▶ Exercise instructions: Could you give back the whole listing exactly as written?

▶ Data:
▼▼▼

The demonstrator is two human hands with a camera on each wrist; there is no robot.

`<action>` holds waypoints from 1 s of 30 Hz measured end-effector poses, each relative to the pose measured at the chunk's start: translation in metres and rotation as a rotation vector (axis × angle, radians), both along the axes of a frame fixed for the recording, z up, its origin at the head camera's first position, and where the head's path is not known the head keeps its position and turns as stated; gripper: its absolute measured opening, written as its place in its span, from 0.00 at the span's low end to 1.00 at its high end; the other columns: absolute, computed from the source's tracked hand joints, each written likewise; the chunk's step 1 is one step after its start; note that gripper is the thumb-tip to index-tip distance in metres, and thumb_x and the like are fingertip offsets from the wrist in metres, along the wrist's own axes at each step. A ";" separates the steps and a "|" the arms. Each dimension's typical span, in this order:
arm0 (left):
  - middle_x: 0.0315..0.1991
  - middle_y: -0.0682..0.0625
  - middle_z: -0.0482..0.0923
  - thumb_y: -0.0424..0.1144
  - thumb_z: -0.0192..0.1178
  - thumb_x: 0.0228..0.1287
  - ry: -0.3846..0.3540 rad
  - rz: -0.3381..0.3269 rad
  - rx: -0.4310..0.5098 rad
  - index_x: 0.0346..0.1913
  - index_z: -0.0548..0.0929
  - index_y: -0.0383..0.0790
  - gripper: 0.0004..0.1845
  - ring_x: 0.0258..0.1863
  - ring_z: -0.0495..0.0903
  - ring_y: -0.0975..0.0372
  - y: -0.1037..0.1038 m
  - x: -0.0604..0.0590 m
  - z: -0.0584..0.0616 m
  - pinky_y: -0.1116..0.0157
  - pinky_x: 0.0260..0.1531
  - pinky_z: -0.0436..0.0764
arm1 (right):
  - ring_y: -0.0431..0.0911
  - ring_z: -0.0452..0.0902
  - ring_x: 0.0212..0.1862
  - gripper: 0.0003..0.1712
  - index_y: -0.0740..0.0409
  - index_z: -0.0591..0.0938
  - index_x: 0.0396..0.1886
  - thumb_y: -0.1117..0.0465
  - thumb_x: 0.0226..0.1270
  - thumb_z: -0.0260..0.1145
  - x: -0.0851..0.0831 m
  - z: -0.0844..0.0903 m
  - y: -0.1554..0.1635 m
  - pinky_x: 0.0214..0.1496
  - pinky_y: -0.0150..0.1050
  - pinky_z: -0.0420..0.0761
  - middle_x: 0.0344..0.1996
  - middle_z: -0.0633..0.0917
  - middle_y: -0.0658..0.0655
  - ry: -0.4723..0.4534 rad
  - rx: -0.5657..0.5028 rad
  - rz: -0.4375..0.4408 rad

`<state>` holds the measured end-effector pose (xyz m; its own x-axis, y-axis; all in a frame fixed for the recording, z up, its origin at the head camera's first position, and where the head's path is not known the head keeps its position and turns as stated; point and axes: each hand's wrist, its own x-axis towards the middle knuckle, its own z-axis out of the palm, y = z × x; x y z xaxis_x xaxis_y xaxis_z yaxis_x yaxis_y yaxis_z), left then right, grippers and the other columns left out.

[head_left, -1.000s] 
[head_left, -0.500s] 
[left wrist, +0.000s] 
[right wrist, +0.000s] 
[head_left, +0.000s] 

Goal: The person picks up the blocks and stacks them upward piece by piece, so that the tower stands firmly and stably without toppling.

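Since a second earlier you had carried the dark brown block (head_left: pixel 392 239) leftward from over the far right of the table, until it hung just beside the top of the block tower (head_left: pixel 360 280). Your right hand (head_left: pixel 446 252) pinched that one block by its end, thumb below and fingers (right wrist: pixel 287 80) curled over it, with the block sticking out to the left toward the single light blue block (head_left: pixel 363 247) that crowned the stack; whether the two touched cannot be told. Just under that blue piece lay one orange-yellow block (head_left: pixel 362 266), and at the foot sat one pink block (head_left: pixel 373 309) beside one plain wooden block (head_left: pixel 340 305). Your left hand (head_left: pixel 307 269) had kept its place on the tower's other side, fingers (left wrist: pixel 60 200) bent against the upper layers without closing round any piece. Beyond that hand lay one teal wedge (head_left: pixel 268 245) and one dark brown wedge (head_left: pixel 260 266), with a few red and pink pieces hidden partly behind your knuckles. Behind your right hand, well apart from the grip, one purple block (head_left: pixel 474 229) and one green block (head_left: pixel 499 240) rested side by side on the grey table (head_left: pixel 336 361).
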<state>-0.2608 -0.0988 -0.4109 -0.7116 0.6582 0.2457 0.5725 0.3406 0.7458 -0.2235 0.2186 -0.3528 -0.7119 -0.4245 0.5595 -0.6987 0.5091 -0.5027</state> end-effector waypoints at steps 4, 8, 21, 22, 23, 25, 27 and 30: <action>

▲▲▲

▶ Task answer:
The demonstrator is two human hands with a camera on each wrist; there is no robot.

`<action>` holds waypoints from 1 s of 30 Hz measured end-effector poses, each relative to the pose measured at the chunk's start: translation in metres and rotation as a rotation vector (axis × angle, radians), both along the axes of a frame fixed for the recording, z up, its origin at the head camera's first position, and where the head's path is not known the head keeps its position and turns as stated; gripper: its absolute measured opening, written as its place in its span, from 0.00 at the span's low end to 1.00 at its high end; the other columns: absolute, computed from the source's tracked hand joints, each written likewise; the chunk's step 1 is one step after its start; note that gripper is the thumb-tip to index-tip distance in metres, and thumb_x and the like are fingertip offsets from the wrist in metres, along the wrist's own axes at each step. A ";" separates the steps and a "|" the arms. Each dimension's typical span, in this order:
arm0 (left):
  - middle_x: 0.0315..0.1991
  - middle_y: -0.0682..0.0625
  - middle_z: -0.0482..0.0923
  - thumb_y: -0.0424..0.1144
  - thumb_z: -0.0192..0.1178
  - thumb_x: 0.0228..0.1287
  - ry: -0.3846..0.3540 rad
  - rz: -0.3381..0.3269 rad
  - rx: -0.4310..0.5098 rad
  - index_x: 0.0346..0.1913
  - index_z: -0.0548..0.0929
  - index_y: -0.0383..0.0790
  - gripper: 0.0004..0.1845
  - ring_x: 0.0258..0.1863
  - ring_z: -0.0495..0.0903
  - ring_y: -0.0975..0.0372
  - y: -0.1037..0.1038 m
  - x: -0.0604..0.0590 m
  - z: -0.0584..0.0616 m
  - pinky_y: -0.1116..0.0157
  - pinky_x: 0.0260..0.1531
  - pinky_z: -0.0436..0.0764
arm1 (right):
  - ring_y: -0.0431..0.0911
  - ring_z: -0.0452..0.0902
  - ring_x: 0.0212..0.1862
  - gripper: 0.0003..0.1712
  - index_y: -0.0740..0.0409
  - index_z: -0.0591..0.0938
  - index_x: 0.0396..0.1886
  - thumb_y: -0.1117..0.0465
  - thumb_x: 0.0226..0.1270
  - thumb_z: -0.0260..0.1145
  - x: -0.0851..0.0831 m
  - z: -0.0844..0.0903 m
  - y: -0.1554..0.1635 m
  - pinky_x: 0.0214..0.1496
  - pinky_y: -0.0150..0.1050
  - pinky_z: -0.0420..0.0761
  - middle_x: 0.0344..0.1996
  - middle_z: -0.0633..0.0917
  - middle_y: -0.0658..0.0655
  - ry: -0.4723..0.4534 rad
  - rx: -0.5657..0.5028 rad
  - rz: -0.4375..0.4408 rad

`<state>` holds the measured end-effector pose (xyz m; its own x-axis, y-axis; all in a frame fixed for the recording, z up, its origin at the head camera's first position, and where the head's path is not known the head keeps its position and turns as stated; point and axes: each hand's wrist, its own x-axis towards the middle knuckle, its own z-axis out of the palm, y = z × x; x y z xaxis_x xaxis_y xaxis_z yaxis_x yaxis_y yaxis_z), left then right, grippers and the other columns left out.

[head_left, -1.000s] 
[head_left, -0.500s] 
[left wrist, +0.000s] 
[right wrist, +0.000s] 
[head_left, +0.000s] 

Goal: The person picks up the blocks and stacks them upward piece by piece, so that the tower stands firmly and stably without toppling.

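Since a second earlier you had carried the dark brown block (head_left: pixel 392 239) leftward from over the far right of the table, until it hung just beside the top of the block tower (head_left: pixel 360 280). Your right hand (head_left: pixel 446 252) pinched that one block by its end, thumb below and fingers (right wrist: pixel 287 80) curled over it, with the block sticking out to the left toward the single light blue block (head_left: pixel 363 247) that crowned the stack; whether the two touched cannot be told. Just under that blue piece lay one orange-yellow block (head_left: pixel 362 266), and at the foot sat one pink block (head_left: pixel 373 309) beside one plain wooden block (head_left: pixel 340 305). Your left hand (head_left: pixel 307 269) had kept its place on the tower's other side, fingers (left wrist: pixel 60 200) bent against the upper layers without closing round any piece. Beyond that hand lay one teal wedge (head_left: pixel 268 245) and one dark brown wedge (head_left: pixel 260 266), with a few red and pink pieces hidden partly behind your knuckles. Behind your right hand, well apart from the grip, one purple block (head_left: pixel 474 229) and one green block (head_left: pixel 499 240) rested side by side on the grey table (head_left: pixel 336 361).
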<state>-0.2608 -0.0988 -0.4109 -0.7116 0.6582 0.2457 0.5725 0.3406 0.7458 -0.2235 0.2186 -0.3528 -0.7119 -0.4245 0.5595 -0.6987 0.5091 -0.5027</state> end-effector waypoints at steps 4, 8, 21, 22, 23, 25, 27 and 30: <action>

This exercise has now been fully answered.